Hinterrhein in der Nähe von Rothenbrunnen
Der Hinterrhein in der Nähe von Rothenbrunnen, Kanton Graubünden © EDA, Präsenz Schweiz

Es gibt rund 1’500 Seen in der Schweiz, die grössten liegen am Jura-Nordfuss (Genfersee, Neuenburgersee, Bielersee), im Mittelland (Bodensee, Zürichsee), in den Voralpen und am Alpennordhang (Thunersee, Brienzersee, Zugersee, Vierwaldstättersee) sowie am Alpensüdhang (Luganersee, Langensee). Hinzu kommen hunderte kleiner natürlicher Seen und Stauseen, vor allem in den Alpen.
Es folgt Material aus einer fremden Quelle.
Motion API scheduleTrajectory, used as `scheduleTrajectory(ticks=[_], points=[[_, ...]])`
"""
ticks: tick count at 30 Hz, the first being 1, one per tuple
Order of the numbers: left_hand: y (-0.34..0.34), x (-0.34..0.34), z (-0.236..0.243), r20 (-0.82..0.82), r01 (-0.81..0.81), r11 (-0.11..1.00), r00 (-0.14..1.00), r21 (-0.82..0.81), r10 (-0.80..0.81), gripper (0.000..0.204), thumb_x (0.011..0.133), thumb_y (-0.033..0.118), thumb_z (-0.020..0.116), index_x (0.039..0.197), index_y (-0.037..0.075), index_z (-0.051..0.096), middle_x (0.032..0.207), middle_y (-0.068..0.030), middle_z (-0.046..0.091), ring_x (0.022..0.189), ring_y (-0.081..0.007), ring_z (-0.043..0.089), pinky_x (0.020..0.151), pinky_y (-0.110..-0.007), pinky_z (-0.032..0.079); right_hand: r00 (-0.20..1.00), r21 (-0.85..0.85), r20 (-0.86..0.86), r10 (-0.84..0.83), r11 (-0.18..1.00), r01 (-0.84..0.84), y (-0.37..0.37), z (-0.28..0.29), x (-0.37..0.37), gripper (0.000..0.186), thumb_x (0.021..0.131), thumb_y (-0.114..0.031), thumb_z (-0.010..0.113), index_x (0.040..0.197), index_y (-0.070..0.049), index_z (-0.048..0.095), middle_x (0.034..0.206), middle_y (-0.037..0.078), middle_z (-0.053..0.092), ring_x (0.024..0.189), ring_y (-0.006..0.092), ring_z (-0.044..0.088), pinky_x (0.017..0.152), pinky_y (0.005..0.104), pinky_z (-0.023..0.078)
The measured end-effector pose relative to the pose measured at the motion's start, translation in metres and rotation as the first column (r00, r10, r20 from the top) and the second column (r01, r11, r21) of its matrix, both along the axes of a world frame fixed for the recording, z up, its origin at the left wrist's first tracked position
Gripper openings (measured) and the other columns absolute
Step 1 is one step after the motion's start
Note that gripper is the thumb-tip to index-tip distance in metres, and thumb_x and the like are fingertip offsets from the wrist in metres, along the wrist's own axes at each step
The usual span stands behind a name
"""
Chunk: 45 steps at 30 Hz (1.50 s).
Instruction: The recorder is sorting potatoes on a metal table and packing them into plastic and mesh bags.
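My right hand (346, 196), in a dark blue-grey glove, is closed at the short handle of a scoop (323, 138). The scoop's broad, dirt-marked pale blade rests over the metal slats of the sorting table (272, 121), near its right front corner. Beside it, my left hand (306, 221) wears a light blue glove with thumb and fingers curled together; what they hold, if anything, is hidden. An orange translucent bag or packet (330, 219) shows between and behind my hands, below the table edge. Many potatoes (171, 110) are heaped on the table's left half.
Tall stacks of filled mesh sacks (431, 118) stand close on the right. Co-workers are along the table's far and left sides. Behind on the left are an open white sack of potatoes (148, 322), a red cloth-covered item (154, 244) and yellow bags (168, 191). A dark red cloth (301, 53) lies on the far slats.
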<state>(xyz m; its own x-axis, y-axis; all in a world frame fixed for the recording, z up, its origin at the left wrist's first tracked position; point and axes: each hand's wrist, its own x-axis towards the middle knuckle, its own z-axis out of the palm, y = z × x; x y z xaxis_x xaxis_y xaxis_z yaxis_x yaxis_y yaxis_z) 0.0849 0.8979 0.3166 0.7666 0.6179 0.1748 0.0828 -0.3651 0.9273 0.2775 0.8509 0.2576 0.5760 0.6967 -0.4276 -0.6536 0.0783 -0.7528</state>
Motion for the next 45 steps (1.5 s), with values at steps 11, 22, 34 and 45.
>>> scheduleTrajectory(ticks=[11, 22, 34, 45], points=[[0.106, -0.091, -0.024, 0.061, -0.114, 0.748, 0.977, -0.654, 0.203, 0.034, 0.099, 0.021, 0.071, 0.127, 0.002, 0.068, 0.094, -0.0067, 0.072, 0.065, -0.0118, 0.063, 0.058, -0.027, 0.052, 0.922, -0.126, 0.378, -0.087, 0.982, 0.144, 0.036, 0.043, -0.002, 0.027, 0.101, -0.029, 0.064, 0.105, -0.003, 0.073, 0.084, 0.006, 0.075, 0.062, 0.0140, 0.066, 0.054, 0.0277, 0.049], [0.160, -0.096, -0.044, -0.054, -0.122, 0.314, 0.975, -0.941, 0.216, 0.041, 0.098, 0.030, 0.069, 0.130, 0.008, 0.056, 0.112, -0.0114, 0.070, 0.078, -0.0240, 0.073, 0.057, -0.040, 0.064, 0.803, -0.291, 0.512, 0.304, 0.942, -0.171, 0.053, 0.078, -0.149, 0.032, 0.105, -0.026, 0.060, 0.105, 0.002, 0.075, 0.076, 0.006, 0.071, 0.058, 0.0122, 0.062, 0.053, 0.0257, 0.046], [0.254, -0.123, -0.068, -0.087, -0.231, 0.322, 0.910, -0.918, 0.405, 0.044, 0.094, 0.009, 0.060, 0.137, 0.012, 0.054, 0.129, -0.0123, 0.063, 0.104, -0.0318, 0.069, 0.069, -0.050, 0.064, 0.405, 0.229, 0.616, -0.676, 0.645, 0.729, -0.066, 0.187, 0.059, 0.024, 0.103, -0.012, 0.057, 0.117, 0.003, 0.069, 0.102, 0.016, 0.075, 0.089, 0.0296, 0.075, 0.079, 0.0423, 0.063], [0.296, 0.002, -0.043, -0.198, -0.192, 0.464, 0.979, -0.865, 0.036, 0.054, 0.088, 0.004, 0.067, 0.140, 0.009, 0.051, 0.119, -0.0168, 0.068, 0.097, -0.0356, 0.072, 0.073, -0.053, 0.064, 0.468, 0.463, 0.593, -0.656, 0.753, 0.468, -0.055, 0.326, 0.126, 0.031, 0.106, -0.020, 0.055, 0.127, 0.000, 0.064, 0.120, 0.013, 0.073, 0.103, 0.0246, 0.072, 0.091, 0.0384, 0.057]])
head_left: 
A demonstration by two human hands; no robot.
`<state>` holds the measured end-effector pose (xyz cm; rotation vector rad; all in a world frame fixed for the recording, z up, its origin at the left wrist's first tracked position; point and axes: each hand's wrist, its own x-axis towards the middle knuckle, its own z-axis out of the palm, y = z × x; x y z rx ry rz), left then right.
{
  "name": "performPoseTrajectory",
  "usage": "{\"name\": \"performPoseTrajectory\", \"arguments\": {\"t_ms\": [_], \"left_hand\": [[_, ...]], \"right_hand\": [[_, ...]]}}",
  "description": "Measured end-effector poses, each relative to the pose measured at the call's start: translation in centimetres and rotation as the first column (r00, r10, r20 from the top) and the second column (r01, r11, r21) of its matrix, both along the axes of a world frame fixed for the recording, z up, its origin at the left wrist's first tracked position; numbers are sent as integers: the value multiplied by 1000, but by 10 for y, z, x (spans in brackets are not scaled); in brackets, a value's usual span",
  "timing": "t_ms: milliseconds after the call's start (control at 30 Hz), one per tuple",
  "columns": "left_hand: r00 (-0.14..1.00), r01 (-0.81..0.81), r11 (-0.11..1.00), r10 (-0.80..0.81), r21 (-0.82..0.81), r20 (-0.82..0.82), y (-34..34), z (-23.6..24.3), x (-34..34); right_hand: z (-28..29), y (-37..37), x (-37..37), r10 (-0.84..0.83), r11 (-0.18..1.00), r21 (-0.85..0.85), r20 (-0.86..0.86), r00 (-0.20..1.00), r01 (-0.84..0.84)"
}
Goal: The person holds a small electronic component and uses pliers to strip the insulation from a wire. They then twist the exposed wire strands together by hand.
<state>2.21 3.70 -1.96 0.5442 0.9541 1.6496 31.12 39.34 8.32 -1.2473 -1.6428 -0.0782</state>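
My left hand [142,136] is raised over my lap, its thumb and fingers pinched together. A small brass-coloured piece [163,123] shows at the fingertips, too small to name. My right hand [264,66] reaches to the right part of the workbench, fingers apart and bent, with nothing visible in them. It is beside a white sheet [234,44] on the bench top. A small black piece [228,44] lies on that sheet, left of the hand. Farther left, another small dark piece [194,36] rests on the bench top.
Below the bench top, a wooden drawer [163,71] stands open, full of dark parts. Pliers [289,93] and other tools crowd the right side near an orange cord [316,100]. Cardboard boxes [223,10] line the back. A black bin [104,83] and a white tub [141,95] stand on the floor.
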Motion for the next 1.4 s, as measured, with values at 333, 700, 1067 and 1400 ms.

Die meisten Schweizer Seen sind ehemalige Gletscher, die sich während der letzten Eiszeit gebildet hatten. Der Genfersee im französisch-schweizerischen Grenzgebiet ist der grösste See Mitteleuropas. Der grösste See auf ausschliesslich Schweizer Boden ist der Neuenburgersee mit einer Fläche von 218km2.

Die Rhone, der Rhein und der Inn entspringen in der Schweiz und münden ins Mittelmeer, in die Nordsee und via Donau ins Schwarze Meer. Die Länge des Rheins auf Schweizer Boden beträgt 375km, diejenige der Rhone 264km und diejenige des Inns 90km.